Tuesday, May 12, 2015

Phnom Penh

What a city of contrasts!  There are shiny new buildings going up all around the city.  Whole new high-end neighborhoods are being built, with names like 'Elite City' and 'Élysées Town.'  The housing in these areas looks like any expensive glass-walked lofts in any major city.  Then there are the older colonial elite areas, with smaller fancy homes with yards and gated fencing.  The middle class areas are places of commerce, with almost every home in the city seemingly having a small shop on their ground floor.  These shops sell everything from groceries and fruit to car parts and gym equipment.  The poorer areas have more shacks but the spirit of commerce extends here too, whether people are selling literes of gasoline in plastic soda bottles or cooking rice snacks on a propane burner on the sidewalk.  There are private colleges and languages schools all over this city.  Phnom Penh is a hustling city, where it seems like everyone is working hard to mover forward and get ahead.  It bustles morning, afternoon, and night.  

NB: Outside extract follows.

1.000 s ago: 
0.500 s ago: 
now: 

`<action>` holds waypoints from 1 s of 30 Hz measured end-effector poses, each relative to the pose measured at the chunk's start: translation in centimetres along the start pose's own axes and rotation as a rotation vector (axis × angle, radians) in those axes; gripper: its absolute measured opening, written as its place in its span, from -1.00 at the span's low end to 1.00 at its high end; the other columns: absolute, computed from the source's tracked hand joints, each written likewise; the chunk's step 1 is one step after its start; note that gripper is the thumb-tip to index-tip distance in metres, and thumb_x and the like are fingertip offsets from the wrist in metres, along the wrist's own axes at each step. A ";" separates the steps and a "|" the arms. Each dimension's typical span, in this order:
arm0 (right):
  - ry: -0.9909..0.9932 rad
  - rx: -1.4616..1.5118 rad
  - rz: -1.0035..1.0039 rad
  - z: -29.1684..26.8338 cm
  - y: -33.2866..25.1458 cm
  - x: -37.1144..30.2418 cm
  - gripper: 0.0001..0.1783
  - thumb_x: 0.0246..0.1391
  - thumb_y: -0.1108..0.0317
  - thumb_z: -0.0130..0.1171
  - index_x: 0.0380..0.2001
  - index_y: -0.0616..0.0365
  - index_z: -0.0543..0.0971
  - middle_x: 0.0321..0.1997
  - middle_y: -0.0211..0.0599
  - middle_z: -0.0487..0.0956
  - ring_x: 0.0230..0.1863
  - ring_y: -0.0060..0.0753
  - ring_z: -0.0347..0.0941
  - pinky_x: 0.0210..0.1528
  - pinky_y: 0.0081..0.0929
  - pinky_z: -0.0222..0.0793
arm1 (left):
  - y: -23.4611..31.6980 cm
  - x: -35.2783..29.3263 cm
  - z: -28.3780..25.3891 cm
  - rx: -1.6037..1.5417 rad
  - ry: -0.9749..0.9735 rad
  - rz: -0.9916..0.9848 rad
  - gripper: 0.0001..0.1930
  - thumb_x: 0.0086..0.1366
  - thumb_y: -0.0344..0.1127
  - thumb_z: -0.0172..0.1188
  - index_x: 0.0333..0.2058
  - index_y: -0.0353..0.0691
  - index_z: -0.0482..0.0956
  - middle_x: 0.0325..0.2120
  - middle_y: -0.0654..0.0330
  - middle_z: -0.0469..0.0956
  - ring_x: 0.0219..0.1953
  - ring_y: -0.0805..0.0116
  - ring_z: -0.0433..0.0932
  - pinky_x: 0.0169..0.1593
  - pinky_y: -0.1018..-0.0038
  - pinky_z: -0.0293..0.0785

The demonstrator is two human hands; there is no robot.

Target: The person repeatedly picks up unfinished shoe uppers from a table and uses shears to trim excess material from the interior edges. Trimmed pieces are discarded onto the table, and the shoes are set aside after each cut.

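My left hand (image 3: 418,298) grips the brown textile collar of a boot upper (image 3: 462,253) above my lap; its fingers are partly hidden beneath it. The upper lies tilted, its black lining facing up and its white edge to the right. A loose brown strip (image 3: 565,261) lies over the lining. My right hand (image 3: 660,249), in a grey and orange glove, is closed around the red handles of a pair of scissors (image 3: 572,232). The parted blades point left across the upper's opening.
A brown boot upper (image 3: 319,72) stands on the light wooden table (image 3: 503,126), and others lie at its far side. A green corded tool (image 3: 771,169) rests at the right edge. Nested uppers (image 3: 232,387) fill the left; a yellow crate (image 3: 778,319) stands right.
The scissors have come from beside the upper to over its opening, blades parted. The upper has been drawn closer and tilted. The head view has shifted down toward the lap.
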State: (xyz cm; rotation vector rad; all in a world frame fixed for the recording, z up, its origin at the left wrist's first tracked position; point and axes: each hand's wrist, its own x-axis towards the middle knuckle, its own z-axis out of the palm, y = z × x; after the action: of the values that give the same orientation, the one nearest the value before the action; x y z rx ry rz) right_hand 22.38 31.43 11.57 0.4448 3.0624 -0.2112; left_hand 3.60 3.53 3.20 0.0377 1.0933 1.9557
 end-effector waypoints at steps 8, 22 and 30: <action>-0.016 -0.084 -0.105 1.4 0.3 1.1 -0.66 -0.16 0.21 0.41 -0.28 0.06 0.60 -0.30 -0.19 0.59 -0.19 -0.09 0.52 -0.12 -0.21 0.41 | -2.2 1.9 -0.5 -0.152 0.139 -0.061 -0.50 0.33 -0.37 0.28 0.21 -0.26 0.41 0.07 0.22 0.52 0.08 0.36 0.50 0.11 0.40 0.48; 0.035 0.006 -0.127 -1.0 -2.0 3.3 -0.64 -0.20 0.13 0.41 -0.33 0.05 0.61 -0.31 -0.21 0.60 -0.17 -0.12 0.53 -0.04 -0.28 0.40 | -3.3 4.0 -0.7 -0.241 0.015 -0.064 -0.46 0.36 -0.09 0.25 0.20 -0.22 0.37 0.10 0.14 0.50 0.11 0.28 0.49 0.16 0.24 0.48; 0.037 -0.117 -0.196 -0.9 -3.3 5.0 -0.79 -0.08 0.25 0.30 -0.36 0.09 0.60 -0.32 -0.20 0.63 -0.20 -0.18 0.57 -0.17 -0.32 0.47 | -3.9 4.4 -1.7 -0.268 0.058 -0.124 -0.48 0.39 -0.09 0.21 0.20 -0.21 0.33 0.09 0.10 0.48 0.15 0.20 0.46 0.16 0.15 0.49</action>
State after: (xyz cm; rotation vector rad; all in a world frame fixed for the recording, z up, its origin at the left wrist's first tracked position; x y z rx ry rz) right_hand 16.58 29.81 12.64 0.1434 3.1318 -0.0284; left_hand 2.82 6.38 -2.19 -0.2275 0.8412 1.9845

We also saw levels of poverty here we didn't see in Viet Nam.  Children--some very young--worked alongside their whole families.  Peopled maimed by land mines begged from crutches or homemade rolling carts.   A few barefoot women, some with children, asked us for food.  It was difficult to know how to u d'état and this great kind of personal poverty in the face of such a huge structural problem.  

Many of us loved this city.  The feeling of movement and the sense of community was amazing.  Some of us didn't like it as much.  The poverty, grime, and brutal humidity were difficult to overcome.

We leave today.  Heading for Thailand and on to our last leg of our huge experience.